Снегуля достала другую рубашку, подняла прежнюю и застыла, держа ее в руках, потом показала Дивляне небольшое кровавое пятно на полотне.
— Ну, матушка! — Нянька покачала головой. — Нельзя к тебе мужиков звать. Сейчас в баню с тобой пойдем.
Она помогла Дивляне встать, одела, но не стала опоясывать, а косы расплела и, слегка скрутив, убрала под повой, чтобы их можно было быстро освободить. Потом накинула на молодую княгиню платок, выглянула во двор — посмотреть, много ли людей. Вернулась, озабоченно качая головой:
— Народу собралось — дождем не смочить! Как же мы пойдем? Кто-нибудь глянет косо — не было бы беды! Слава Лайме, змея эта убралась! — Змеей Снегуля величала Незвану, которую тоже невзлюбила еще с тех памятных событий в Ужицких лесах. — И не дозовешься из хозяек никого. Ну да делать нечего. Пойдем, матушка. Я Милянку кликнула — сейчас придет, поможет нам с тобой дойти.
Дивляну сейчас не пугала необходимость идти к бане, в которой ей предстояло рожать, через толпу народа. Она надеялась по пути узнать что-нибудь — ясно было, что не случайно столько людей собралось к князю и не без причины гудят возбужденные голоса. Схваток она пока не ощущала и чувствовала себя достаточно бодро, чтобы пройти два десятка шагов.
Мысли ее метались между двумя событиями — надвигающимися родами, которых она ждала только через две пятерицы, и неожиданным возвращением Доброгнева. Старший Мстиславич вернулся домой… да еще и с киевскими провожатыми! Как такое могло получиться? Но означало это одно — Аскольд не получил заложника от рода деревлянских князей! Она, Дивляна, с дочерью находится здесь, и оба сына Мстислава тоже при нем! Аскольд обманут… Она теперь в полной власти Мстислава, и он может поступить с ней и ее детьми как угодно, потому что страх за судьбу собственного сына его не сдерживает…

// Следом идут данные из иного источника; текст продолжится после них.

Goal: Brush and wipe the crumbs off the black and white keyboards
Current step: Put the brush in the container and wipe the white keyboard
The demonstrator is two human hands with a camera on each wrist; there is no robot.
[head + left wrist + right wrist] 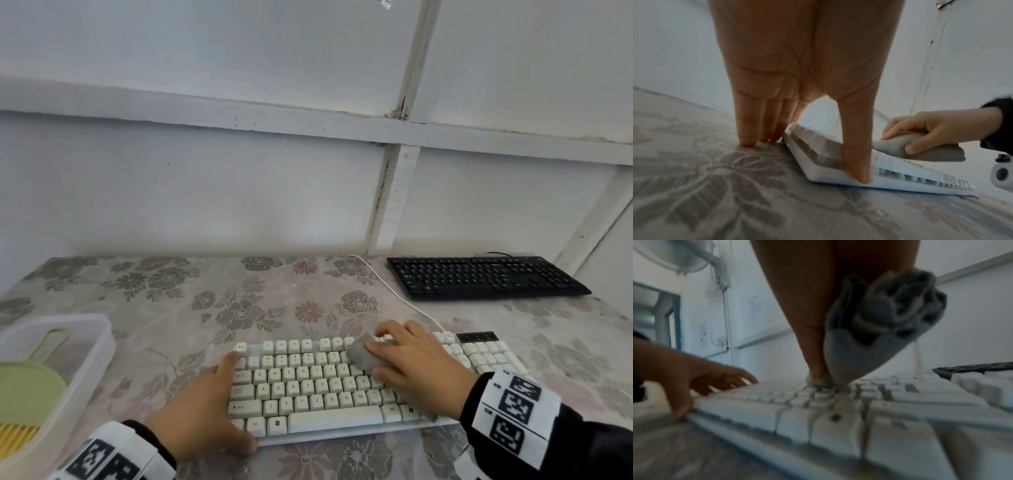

Она сделала шаг, но у нее вдруг подкосились ноги. Снегуля поддерживала ее, кляня шепотом Милянку, которая обещала помочь, а теперь небось стоит где-то там, в толпе челяди, разинув рот. Дивляна брела к двери, цепляясь за стену и скрыню. Сердце колотилось, в ушах звенело. Предслава дергала ее за край завески и задавала какие-то вопросы, но Дивляна лишь смогла погладить дрожащей рукой дочь по голове, даже не понимая, о чем та спрашивает.
— Не тревожься, все хорошо… — отвечала она, стараясь придать голосу спокойствие и веселость.